Roy Hodgson is, for the second time, the oldest manager in the Premier League. — Photo courtesy of Watford FC

Paul Kennedy

I’ve never been very good at dating apps. I guess it’s a generational thing.

I do know one thing for sure though; I’m not exactly a good catch. Very much the wrong side of 40, I drink and smoke far too much, work all the time, and the only thing I actually care about is Liverpool FC.

So if you’re looking for a keeper, and I’m not talking about the Alisson Becker variety, then I think swiping left is a better option.

I guess the reason I just don’t get the whole modern-day dating by app thing is my age. The days of meeting the future ex-Mrs Kennedy in a bar are long gone.

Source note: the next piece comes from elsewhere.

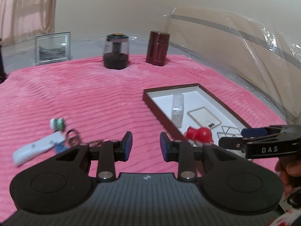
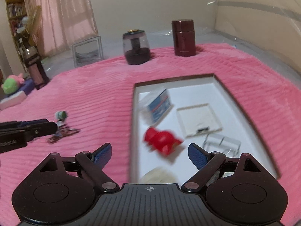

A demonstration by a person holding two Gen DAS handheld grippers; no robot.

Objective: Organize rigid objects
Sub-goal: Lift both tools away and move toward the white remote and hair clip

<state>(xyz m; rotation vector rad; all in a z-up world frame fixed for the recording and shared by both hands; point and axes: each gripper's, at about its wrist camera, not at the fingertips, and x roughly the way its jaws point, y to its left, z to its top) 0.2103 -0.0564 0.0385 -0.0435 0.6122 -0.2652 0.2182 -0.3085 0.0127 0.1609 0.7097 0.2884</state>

Nowadays, you can actually get to know potential suitors simply through endless conversations on apps like Zalo, long before you ever meet.

While I bemoan my hatred of dating apps because of my age, I tend to get the same reply over and over: “Age is just a number”.

And I guess that’s probably the case, but as I fast approach the big 5-0, I do start to look at things a little bit differently and wonder: “When does the time come to start to slow down?”

This week, Watford FC announced Roy Hodgson as their new manager. He is 74-years-old and his appointment makes him the oldest ever manager in the Premier League.

Previously, the oldest ever manager in the Premier League was, you’ve guessed it, Roy Hodgson when he managed Crystal Palace from 2017-21.

Roy see clearlys age as just a number.

In 1976, yeah, that long ago, he became manager of Halmsteds BK in Sweden, leading them to two league titles during a four-year spell in charge.

In the 42 years that followed, Roy has managed a staggering 20 teams, with Watford being his 21st managerial position.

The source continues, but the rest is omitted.